The Function of Themes in Catch-22 by Joseph Heller

Joseph Heller produced many works of literature throughout his lifetime; however, his most acclaimed novel, Catch-22, has become a cult class among readers throughout the world. Catch-22 is not a bland novel that invokes few emotions from its readers. It is a moving novel stacked full of many themes. These themes indubitably conjure up fear and mistrust of the system that seeks to destroy one’s own life.

Joseph Heller was born on May 1, 1923, in the Coney Island section of Brooklyn, New York, to Russian-Jewish immigrants. His father Isaac (Pinsker 228), a bakery truck driver, died when Heller was only four years of age (Kaupunginkirjasta online). During World War II, Heller served as a bombardier for the United States Air Force and flew sixty bombing missions while stationed in Italy.

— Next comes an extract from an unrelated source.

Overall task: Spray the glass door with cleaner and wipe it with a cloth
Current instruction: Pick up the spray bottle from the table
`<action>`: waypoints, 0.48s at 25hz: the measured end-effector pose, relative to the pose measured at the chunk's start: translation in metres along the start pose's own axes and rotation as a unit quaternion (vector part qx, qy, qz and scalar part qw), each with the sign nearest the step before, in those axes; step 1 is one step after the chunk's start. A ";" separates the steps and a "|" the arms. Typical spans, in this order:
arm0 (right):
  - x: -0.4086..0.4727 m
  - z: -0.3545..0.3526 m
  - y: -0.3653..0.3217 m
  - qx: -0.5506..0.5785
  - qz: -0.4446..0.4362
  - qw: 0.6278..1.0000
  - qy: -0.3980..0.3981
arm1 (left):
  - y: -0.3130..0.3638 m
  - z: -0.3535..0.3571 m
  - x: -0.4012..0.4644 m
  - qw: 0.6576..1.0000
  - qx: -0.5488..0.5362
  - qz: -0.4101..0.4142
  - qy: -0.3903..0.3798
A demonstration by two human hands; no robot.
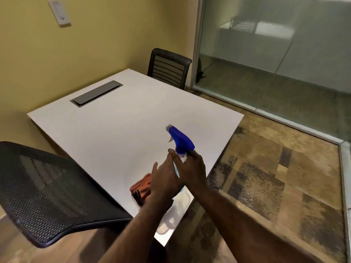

This gave him the background for Catch-22 (Classic online). Specifically, while on a combat mission, Heller witnessed one of his fellow airmen die of wounds; this ultimately led to Heller’s graphic portrayal of Snowden, a young airman in Catch-22, who dies a horrid death during a bombing run (Pinsker 383).

After being discharged from the Air Force, Heller enrolled in the University of Southern California and later transferred to New York University where he majored in English. Upon finishing his studies in New York, Heller attended Columbia University until 1949, when he received his Master of the Arts Degree in English (Pinsker 383). After receiving his degree, Heller went on to become a professor at Pennsylvania State University where he taught English for two years (Classic online). In 1961, after a series of jobs working for such magazines as Time and Look, Heller published Catch-22, which he had been working on since 1953(Classic online). After Catch-22 was published in 1961 (Kaupunginkirjasta online), Heller continued his writing career with Something Happened in 1974, Good as Gold in 1974, God Knows in 1984, Picture This in 1988, and Closing Time in 1994 (Pinsker 379). Although not as well received as Catch-22, Closing Time serves as a sequel to Catch-22 in which the heroes are described forty years after the original novel (Kaupunginkirjasta online). Sadly on December 3, 1999, Joseph Heller died of a heart attack at his home in Long Island, New York (Kaupunginkirjasta online). Heller’s career and personality was best described by Brustein when he said “He has Mailer’s combustible radicalism without his passion for violence and self-glorification; he has Bellow’s gusto with his compulsion to affirm the unaffirmable; and he has Salinger’s wit without his coquettish self-consciousness (Brustein 228).”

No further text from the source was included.